Even if the Court were to consider Schwarz's new argument, Ms. Mensing did allege affirmative misrepresentations, see, e.g., App. 35a, 45-47a, 52a-53a, and the Fifth Circuit has now cited evidence that at least some statements on Reglan's label are factually inaccurate. See McNeil, 462 F.3d at 370 n.5, 372 (citing evidence that extrapyramidal reactions are not “comparatively rare” and that the prevalence of movement disorders is greater than 1 in 500); see also Korvick Letter 3 (prevalence of tardive dyskinesia may be as high as 20% for patients treated for at least three months). Although the name-brand manufacturers contend that their statements are true if Reglan is limited to short-term use, the critical text in their label does not include that limitation. See Schwarz App. 5 (“[M]etoclopramide produces sedation and may produce extrapyramidal reactions, although these are comparatively rare.”); id. 8 (“Extrapyramidal symptoms, manifested primarily as acute dystonic reactions, occur in approximately 1 in 500 patients treated with the usual adult dosages of 30-40 mg/day of metoclopramide.”).
2. Appellant Did Not Waive Her Fraud Claims.

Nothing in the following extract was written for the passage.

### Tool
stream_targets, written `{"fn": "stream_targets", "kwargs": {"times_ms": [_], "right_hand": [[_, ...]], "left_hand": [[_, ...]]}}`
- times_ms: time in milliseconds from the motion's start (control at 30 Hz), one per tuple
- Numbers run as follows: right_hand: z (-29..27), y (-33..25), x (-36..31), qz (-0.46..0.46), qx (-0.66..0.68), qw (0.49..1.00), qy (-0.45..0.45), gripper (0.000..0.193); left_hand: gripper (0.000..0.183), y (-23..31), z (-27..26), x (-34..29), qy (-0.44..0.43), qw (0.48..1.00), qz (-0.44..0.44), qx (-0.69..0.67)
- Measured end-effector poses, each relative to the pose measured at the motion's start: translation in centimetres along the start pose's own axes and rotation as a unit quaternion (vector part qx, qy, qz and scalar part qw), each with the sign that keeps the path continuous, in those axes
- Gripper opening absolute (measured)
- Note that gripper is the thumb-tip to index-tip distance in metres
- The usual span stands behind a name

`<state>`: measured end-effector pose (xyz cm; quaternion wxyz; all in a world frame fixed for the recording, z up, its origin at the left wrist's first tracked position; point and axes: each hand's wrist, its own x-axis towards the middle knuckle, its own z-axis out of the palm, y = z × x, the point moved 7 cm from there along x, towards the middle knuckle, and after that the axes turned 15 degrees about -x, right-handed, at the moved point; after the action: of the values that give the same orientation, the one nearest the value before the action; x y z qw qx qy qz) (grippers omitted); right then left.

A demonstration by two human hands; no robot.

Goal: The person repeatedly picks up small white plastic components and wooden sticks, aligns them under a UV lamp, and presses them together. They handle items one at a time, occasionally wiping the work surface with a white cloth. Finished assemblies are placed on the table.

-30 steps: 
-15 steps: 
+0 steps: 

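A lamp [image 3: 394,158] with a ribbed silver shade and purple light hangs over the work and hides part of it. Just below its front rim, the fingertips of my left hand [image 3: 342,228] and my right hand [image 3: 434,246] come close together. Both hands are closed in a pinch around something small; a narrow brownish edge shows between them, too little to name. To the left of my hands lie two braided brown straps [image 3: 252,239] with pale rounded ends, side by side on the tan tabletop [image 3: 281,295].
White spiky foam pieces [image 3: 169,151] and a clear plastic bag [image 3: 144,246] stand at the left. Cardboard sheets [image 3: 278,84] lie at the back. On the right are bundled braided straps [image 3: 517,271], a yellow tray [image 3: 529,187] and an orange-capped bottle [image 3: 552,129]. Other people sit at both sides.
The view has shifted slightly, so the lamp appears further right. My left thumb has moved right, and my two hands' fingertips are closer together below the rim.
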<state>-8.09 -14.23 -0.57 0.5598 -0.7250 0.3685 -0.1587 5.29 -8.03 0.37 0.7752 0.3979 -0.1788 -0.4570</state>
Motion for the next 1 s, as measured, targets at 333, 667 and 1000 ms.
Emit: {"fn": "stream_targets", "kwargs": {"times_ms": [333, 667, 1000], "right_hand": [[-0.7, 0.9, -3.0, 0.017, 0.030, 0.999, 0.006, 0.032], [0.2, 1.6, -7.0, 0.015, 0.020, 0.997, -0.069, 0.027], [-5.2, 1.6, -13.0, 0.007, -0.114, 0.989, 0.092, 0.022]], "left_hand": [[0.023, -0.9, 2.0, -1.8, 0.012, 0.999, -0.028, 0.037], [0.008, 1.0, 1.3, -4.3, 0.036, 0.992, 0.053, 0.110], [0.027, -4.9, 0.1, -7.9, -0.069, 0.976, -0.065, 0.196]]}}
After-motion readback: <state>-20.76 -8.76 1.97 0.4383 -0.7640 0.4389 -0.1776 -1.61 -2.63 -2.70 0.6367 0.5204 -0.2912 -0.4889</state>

Schwarz and Wyeth argue that Ms. Mensing waived her fraud claims in the brief she submitted to the district court. See Schwarz Br. 23. In fact, Ms. Mensing preserved her fraud claims on page three of her brief in opposition to summary judgment, and the district court correctly noted that Ms. Mensing's claims against these appellees included claims for fraud. See Appellant's Supplemental App. 35a; App. 318a (district court order). Ms. Mensing also preserved her right to argue that fraud does not require proof of a “duty of care.” Her brief to the district court included a list of the elements to be proved, which did not include “duty of care” as an element. See Schwarz App. 16; see also Appellant's Supplemental App. 33a-52a (Ms. Mensing's brief in opposition to summary judgment, discussing a general duty to be truthful rather than a “duty of care”); id. at 78a:8-16 (same, at oral argument). [FN27]

    FN27. Although Ms. Mensing described the list in her brief as stating the elements of negligent misrepresentation, it actually stated the elements of fraud. See Davis v. Re-Trac Mfg. Corp., 149 N.W.2d 37, 38-39 (Minn. 1967). In any event, even if Ms. Mensing is required to prove a duty of care in order to establish fraud, that requirement is satisfied for the reasons given in Part II(D) of appellant's opening brief and Part II(C) above.

Ultimately, the name-brand appellees cannot establish that any of Ms. Mensing's claims fail under Minnesota law. She has alleged the required elements for her claims, and no Minnesota precedent undermines her ability to prove them. She should be given the opportunity to do so.

CONCLUSION

For the foregoing reasons, appellant urges this Court to reverse the judgment of the district court and remand for further proceedings.